The pictures are to be left out when the listing below is reproduced word for word.

(Collected material Opens)

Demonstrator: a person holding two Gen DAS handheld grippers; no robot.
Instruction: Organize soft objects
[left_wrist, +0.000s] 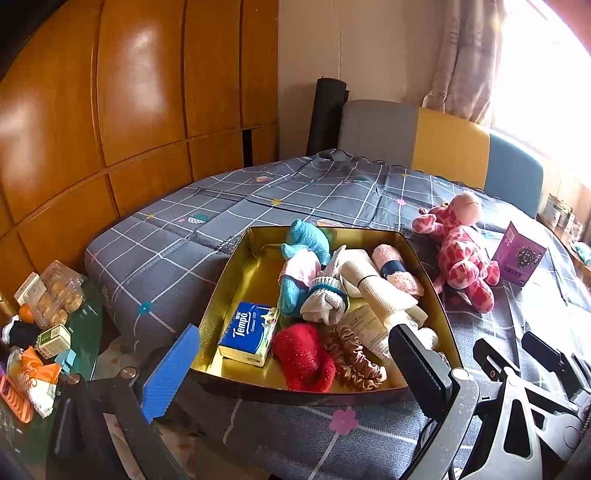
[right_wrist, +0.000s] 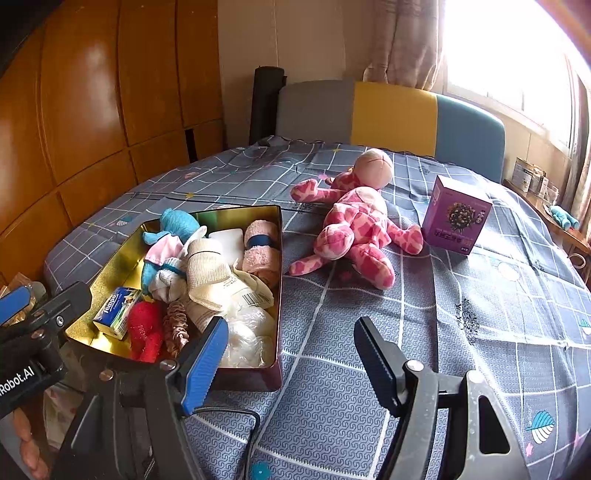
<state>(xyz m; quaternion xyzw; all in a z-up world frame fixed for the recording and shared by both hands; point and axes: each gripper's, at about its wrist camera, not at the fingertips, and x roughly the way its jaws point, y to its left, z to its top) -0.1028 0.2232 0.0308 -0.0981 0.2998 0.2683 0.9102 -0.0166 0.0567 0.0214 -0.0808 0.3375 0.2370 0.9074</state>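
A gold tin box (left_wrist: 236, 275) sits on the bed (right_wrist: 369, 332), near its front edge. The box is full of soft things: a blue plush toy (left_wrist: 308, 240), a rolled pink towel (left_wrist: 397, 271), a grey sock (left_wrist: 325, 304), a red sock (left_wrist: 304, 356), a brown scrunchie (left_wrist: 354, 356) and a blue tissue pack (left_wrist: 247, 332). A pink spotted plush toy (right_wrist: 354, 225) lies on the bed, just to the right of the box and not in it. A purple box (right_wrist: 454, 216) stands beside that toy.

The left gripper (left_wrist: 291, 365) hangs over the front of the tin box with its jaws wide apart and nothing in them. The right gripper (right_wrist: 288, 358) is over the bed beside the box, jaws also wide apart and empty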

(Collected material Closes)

- _Solution_:
Demonstrator: a person holding two Gen DAS handheld grippers; no robot.
Instruction: Organize soft objects
[left_wrist, +0.000s] 
[right_wrist, +0.000s] 
<state>(xyz m; quaternion xyzw; all in a z-up world frame fixed for the recording and shared by both hands; point and axes: each gripper's, at about its wrist camera, not at the fingertips, and x roughly the way its jaws point, y to its left, z to its top) -0.1028 0.2232 0.0308 -0.0981 0.2998 0.2683 0.9102 -0.0166 0.0567 0.0214 -0.0808 0.3375 0.2370 0.9074</state>
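A gold tin box (left_wrist: 236, 275) sits on the bed (right_wrist: 369, 332), near its front edge. The box is full of soft things: a blue plush toy (left_wrist: 308, 240), a rolled pink towel (left_wrist: 397, 271), a grey sock (left_wrist: 325, 304), a red sock (left_wrist: 304, 356), a brown scrunchie (left_wrist: 354, 356) and a blue tissue pack (left_wrist: 247, 332). A pink spotted plush toy (right_wrist: 354, 225) lies on the bed, just to the right of the box and not in it. A purple box (right_wrist: 454, 216) stands beside that toy.

The left gripper (left_wrist: 291, 365) hangs over the front of the tin box with its jaws wide apart and nothing in them. The right gripper (right_wrist: 288, 358) is over the bed beside the box, jaws also wide apart and empty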

Output for this exercise is now complete.